Original Post: Persistent Persistence
Feed Title: Ian Bicking
Feed URL: http://www.ianbicking.org/feeds/atom.xml
Feed Description: Thoughts on Python and Programming.
When I first put user accounts into the wiki, I did it the simplest
way I could -- I pickled each User object to disk. Then a little
later I refactored the layout, so all the modules changed locations --
and the pickles broke. I could have tried to fix them -- maybe
editing them by hand (there weren't many), or putting files back in
place, unpickling, then reconstructing them. Either way it's a total
pain in the ass.
There weren't many accounts, so I just blew them away and stored user
information in flat files (rfc822 style).
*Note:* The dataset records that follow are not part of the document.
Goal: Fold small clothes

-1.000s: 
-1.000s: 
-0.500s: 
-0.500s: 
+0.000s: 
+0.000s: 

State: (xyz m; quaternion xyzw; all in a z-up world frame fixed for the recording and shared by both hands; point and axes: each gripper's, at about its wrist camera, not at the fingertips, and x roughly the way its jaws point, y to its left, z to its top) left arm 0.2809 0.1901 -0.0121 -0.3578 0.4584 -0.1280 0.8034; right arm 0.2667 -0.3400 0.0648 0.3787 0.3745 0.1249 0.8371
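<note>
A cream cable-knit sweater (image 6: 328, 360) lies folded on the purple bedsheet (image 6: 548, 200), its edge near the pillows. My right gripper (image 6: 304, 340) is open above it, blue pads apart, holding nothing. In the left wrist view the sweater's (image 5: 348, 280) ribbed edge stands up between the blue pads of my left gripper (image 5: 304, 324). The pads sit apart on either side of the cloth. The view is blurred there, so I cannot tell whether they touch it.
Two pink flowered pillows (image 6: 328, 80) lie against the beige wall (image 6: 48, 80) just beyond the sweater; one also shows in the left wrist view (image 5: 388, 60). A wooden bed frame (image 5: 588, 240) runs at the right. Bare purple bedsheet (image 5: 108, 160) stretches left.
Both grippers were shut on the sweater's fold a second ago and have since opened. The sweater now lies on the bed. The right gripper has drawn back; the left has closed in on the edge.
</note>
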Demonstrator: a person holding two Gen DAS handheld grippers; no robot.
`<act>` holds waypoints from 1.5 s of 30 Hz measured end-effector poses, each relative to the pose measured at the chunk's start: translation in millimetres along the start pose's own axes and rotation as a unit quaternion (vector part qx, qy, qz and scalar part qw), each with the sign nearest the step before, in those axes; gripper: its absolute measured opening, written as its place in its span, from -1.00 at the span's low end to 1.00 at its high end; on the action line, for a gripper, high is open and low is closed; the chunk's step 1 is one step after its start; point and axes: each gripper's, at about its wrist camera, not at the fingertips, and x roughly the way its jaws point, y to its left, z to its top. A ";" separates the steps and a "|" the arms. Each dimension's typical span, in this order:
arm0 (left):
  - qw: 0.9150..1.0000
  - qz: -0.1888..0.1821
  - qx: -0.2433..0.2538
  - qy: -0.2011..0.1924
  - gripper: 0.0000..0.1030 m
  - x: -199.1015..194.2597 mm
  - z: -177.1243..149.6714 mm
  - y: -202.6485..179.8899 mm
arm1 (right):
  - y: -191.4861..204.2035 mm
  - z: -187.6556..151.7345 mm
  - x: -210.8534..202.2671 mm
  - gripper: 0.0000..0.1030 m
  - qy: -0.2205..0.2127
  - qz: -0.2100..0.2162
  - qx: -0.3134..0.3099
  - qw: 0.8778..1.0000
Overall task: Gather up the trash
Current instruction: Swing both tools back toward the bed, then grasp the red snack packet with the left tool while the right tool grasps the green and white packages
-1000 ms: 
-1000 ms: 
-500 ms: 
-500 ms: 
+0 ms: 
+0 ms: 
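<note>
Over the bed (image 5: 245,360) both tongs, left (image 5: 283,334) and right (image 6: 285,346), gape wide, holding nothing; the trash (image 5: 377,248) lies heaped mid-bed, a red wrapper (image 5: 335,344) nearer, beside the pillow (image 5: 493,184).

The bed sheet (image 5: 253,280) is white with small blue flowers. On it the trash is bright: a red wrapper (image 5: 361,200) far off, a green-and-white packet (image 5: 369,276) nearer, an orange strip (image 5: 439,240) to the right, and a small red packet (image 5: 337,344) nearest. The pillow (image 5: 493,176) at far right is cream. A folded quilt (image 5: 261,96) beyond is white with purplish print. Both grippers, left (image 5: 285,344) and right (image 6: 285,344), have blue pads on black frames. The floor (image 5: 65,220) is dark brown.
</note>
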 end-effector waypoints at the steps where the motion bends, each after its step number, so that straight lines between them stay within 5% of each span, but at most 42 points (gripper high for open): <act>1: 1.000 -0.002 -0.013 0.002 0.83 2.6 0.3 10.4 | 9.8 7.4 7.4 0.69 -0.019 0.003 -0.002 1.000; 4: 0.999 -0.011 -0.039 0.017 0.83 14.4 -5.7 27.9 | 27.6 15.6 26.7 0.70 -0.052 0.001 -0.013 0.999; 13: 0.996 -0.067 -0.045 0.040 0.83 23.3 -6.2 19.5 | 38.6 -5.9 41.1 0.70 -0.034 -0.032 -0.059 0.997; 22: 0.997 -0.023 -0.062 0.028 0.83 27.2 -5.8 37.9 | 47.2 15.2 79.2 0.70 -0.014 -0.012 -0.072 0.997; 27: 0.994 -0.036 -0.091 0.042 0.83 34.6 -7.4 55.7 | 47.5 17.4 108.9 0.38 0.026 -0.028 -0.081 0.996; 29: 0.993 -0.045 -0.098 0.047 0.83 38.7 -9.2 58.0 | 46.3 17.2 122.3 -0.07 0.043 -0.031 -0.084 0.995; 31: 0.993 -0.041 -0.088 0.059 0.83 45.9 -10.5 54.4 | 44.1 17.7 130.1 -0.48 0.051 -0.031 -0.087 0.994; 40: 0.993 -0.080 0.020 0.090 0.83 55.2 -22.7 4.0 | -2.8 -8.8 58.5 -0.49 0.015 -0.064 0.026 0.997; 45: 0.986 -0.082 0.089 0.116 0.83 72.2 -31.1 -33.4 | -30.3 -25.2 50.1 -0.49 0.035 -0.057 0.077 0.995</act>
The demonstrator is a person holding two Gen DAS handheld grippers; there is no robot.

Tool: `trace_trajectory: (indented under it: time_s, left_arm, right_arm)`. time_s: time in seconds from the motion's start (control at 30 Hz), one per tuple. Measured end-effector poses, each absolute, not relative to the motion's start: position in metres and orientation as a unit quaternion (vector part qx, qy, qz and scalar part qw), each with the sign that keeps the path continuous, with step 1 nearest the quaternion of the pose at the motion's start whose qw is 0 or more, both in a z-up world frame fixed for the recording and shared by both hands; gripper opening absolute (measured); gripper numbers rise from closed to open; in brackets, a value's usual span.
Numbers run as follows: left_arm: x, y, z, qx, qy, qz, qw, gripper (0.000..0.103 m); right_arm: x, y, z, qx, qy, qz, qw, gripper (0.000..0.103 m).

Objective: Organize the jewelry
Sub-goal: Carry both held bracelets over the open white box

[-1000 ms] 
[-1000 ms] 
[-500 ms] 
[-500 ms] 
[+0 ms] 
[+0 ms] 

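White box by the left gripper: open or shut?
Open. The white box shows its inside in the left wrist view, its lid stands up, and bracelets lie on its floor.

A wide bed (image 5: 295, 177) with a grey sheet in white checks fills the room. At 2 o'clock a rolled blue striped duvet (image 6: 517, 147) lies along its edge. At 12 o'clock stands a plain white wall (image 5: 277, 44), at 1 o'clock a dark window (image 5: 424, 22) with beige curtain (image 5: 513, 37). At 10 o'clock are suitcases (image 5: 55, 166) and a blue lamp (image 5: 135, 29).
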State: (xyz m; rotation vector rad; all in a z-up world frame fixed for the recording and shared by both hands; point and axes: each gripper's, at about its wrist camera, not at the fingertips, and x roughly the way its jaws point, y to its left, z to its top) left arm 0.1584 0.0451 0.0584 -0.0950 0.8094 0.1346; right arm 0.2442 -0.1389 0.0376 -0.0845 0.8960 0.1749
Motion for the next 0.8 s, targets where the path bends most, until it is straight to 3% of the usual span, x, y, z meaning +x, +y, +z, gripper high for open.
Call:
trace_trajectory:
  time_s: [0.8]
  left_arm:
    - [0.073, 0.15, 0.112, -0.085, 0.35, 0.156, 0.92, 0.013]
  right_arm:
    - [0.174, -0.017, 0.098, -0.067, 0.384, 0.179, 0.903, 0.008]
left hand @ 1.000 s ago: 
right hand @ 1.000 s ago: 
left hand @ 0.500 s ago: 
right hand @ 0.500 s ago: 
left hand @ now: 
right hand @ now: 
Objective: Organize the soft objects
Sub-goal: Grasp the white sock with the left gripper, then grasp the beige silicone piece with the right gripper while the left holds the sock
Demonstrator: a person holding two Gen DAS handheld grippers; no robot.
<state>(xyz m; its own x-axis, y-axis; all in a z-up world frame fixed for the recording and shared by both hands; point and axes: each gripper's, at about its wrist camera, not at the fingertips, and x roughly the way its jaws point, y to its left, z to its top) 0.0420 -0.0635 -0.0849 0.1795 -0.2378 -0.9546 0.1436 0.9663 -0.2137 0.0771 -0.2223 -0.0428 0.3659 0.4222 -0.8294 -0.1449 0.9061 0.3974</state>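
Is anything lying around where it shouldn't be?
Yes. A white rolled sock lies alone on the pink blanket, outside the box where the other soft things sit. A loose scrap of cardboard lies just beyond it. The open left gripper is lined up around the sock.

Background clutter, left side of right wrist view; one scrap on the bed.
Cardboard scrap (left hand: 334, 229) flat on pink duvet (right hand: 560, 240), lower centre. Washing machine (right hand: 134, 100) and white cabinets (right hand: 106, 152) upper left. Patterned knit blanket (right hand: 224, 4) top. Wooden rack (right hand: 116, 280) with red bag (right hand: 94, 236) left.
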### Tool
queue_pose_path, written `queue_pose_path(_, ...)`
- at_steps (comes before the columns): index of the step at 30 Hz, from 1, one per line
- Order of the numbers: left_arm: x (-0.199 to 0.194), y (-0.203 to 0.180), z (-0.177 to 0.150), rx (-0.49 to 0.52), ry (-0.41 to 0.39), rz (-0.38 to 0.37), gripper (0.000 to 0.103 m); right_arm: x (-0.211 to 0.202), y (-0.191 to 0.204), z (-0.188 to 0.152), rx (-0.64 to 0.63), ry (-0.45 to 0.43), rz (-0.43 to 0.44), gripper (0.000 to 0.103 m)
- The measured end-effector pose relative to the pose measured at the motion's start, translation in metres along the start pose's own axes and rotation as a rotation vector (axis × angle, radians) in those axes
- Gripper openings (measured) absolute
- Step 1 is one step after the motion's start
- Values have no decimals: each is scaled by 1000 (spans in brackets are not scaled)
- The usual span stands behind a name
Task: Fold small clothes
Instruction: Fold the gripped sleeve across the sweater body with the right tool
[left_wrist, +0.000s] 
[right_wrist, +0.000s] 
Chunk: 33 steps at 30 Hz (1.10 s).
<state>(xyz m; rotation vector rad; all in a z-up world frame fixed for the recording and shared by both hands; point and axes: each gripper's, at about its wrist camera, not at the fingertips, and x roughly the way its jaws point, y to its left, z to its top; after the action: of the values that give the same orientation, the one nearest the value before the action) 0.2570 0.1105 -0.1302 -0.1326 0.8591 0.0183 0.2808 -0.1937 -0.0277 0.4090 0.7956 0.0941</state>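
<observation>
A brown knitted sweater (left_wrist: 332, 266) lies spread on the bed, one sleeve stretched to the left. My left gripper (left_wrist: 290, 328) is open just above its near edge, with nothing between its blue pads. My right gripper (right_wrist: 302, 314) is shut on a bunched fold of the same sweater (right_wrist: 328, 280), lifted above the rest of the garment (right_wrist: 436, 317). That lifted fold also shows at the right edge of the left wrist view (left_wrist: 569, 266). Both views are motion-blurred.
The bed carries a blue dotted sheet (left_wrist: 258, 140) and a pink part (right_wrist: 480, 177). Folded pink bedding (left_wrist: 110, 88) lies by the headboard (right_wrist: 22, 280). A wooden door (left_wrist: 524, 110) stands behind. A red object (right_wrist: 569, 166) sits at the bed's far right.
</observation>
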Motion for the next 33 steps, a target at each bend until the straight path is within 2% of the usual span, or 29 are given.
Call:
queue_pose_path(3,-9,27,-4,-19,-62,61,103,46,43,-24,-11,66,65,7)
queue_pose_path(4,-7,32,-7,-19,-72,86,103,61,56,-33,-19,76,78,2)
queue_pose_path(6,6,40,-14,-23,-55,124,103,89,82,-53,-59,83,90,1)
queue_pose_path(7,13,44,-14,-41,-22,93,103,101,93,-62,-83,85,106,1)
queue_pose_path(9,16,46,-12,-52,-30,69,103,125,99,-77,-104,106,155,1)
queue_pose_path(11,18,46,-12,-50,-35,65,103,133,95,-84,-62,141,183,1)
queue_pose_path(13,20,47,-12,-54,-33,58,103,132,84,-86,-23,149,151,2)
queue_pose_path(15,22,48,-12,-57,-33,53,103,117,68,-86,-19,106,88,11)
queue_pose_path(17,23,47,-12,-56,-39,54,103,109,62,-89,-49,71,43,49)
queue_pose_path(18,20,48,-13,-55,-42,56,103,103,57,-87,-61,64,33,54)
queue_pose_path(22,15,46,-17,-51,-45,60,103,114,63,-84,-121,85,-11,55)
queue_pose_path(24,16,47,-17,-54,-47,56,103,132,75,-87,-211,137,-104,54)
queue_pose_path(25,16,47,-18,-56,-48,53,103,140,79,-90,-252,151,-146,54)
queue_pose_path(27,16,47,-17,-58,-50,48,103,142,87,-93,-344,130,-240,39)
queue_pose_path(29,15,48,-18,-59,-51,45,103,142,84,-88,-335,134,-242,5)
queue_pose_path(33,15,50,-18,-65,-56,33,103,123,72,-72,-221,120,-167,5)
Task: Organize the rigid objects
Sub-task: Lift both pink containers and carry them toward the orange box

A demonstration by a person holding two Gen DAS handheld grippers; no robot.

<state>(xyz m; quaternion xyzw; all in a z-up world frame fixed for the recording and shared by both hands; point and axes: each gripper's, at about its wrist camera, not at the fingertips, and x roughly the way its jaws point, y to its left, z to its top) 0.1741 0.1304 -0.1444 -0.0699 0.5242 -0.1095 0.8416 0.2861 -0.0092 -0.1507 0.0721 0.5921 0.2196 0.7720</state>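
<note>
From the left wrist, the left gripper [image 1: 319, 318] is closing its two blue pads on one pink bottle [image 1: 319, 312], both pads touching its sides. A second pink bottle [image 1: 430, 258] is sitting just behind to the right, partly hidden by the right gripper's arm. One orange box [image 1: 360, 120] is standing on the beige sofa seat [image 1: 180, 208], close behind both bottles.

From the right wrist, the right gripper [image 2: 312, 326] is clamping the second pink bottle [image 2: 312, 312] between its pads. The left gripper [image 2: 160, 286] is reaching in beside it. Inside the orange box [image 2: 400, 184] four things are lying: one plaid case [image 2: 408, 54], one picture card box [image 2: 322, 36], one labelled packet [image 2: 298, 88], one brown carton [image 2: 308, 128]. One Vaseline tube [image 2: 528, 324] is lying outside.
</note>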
Now I don't have to worry
about this in the future, as the data is stored very transparently,
and forward and backward compatibility can be managed on an as-needed
basis.
My conclusion? Never keep anything you care about in a pickle, at any
point you should be able to blow it away. If you can't, then pickle
isn't right for you.
A corollary: do keep things in explicitly formatted text files, maybe
XML (or even YAML), maybe simpler than that (like RFC822, i.e.,
mail-header style).
The reason I like an RDBMS is because it's almost as good as a flat
text file, but with a bunch of extra features. Any good RDBMS can be
serialized to a sequence of SQL statements, again increasing
transparency. Mapping between Python and the RDBMS is explicit, which
is good -- because the data will probably live longer than the code,
so the code should adapt to the data, not the other way around. The
formality of an RDBMS -- type restrictions and all -- again safeguards
the data.
And perhaps a corollary: I'm not a big fan of using lots of stored
procedures and other related features (many uses of triggers and
views, for instance). I'm trying to protect the data from the code,
and putting code in the database compromises that. Though I'm still
trying to figure out what the right balance is, where data integrity
should (or can) be ensured, what logic is intrinsic to the database.